What does it take to be a compassionate caregiver? The question is both deceptively complex and refreshingly simple.

The Schwartz Center for Compassionate Healthcare, a Boston-based nonprofit, is a good place to go for answers. Every year, the organization honors health care professionals as Compassionate Caregivers of the Year. At the 2022 event, one honoree, a Mayo Clinic chaplain, said that caring for someone, whether as a doctor, nurse or simply a friend or family member, means doing more than just providing physical support.

“Compassion, for me, has evolved, has taken so many forms over the years. But it is still that moment of witnessing, of coming face-to-face with the suffering of other people,” said Bebe Tata-Mbeng, a chaplain and manager of spiritual care for the Mayo Clinic in Jacksonville, Florida.

The world of medicine can be cold and logical, focused on addressing physical maladies. But it’s also carried out by humans, for humans, with all of the need for connection and empathy that entails.

“Despite the many challenges facing our health care organizations and workforce today, these individuals remind us that compassion is still thriving in every setting and every profession,” said Angelina McCoy, the Member Experience Manager for the Schwartz Center.
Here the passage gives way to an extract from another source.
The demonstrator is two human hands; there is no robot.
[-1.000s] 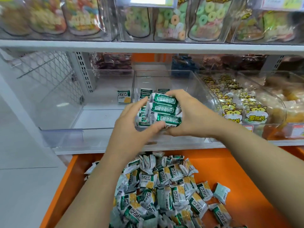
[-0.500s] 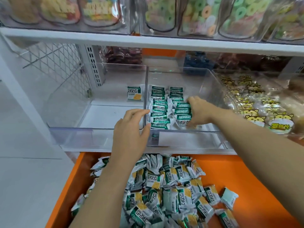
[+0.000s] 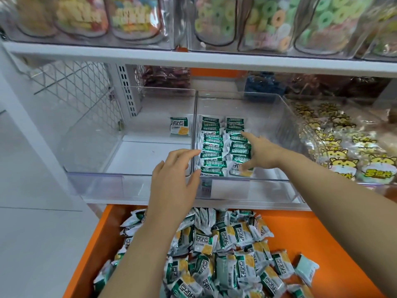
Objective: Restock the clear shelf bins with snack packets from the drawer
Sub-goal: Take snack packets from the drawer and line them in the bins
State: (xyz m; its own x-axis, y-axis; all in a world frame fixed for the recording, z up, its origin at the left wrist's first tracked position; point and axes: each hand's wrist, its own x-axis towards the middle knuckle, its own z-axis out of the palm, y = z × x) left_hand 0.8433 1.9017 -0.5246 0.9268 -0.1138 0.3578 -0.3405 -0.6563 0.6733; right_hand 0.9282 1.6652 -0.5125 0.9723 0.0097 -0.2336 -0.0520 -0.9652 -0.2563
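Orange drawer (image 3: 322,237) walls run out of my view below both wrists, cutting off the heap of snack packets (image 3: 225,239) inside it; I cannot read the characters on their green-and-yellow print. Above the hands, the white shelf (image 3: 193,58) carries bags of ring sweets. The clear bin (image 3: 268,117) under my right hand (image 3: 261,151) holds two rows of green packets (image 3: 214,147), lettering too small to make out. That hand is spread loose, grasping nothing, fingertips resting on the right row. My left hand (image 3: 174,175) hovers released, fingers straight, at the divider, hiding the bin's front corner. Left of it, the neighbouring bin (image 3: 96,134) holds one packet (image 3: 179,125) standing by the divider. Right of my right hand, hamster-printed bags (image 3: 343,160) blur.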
Compassionate caregiving means bringing a shared humanity to the patient’s experience of needing care.

“It's not like we stopped being who we are the minute we go through the doors. How can we integrate all of the richness and complexity of who we are during our interactions with patients?” asked honoree Saidie Rodriguez, a pediatric cardiologist intensivist at Children's Healthcare of Atlanta

Compassionate care means serving the patient and the community of people around the patient, said Peter Dibbler, the Chief Experience Officer at University Medical Center in New Orleans. With that in mind, his hospital stocks compassion carts with treats and comfort items for patients, families and employees, too. The carts and what they offer can be a good conversation starter, he said.
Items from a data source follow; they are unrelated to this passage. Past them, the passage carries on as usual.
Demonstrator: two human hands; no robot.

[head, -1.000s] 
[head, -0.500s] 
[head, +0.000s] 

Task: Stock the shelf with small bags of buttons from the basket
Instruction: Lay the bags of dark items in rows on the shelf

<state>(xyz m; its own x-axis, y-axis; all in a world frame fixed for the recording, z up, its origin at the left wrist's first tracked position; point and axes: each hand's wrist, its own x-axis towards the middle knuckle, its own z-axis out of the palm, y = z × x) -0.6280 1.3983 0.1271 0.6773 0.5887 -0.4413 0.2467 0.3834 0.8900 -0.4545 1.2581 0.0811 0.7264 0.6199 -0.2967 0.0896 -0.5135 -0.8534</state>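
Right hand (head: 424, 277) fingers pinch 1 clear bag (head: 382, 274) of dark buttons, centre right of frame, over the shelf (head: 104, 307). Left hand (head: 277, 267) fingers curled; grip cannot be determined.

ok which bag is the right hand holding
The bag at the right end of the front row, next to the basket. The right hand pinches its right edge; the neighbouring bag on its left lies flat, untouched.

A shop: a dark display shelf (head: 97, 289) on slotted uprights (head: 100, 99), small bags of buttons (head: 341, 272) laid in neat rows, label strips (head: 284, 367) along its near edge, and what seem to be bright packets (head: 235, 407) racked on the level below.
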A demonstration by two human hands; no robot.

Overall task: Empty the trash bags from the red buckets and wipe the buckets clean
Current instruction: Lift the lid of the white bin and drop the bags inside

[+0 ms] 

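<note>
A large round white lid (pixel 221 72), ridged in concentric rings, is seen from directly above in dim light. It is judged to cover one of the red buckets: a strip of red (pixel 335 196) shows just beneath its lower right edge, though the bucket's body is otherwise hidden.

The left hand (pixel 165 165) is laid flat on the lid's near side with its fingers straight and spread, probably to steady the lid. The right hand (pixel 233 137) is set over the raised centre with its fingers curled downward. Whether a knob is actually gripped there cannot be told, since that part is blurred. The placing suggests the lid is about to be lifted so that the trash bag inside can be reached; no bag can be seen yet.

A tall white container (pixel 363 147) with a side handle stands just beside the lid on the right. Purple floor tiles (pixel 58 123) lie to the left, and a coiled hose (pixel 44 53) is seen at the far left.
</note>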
Compassionate caregiving can take many forms, the participants said. William Donnie Nelson, a San Francisco nurse manager, said his work sometimes involves patients with no known next-of-kin, and his team prioritizes “trying to find who loves these patients,” so that they can give them the best care possible.

“Whatever we can do to let these patients (say) what their wishes are, what their values are when they're not able to speak for themselves,” said Nelson, who works in palliative care at St. Francis Memorial Hospital and St. Mary's Medical Center in San Francisco.

Tata-Mbeng helped manage a study called Hear My Voice that asked patients with brain cancer to share their values, beliefs and life experiences. Those perspectives were made into books that were shared with the patients and their families. She said much of her work as a chaplain consists of simply showing up for patients and caregivers in difficult times.

“It's just being with people, journeying with them, and understanding how they're feeling,” Tata-Mbeng said. “At the same time, creating that hospitable space, a non-judgmental space where people are able to share their stories and their experiences.”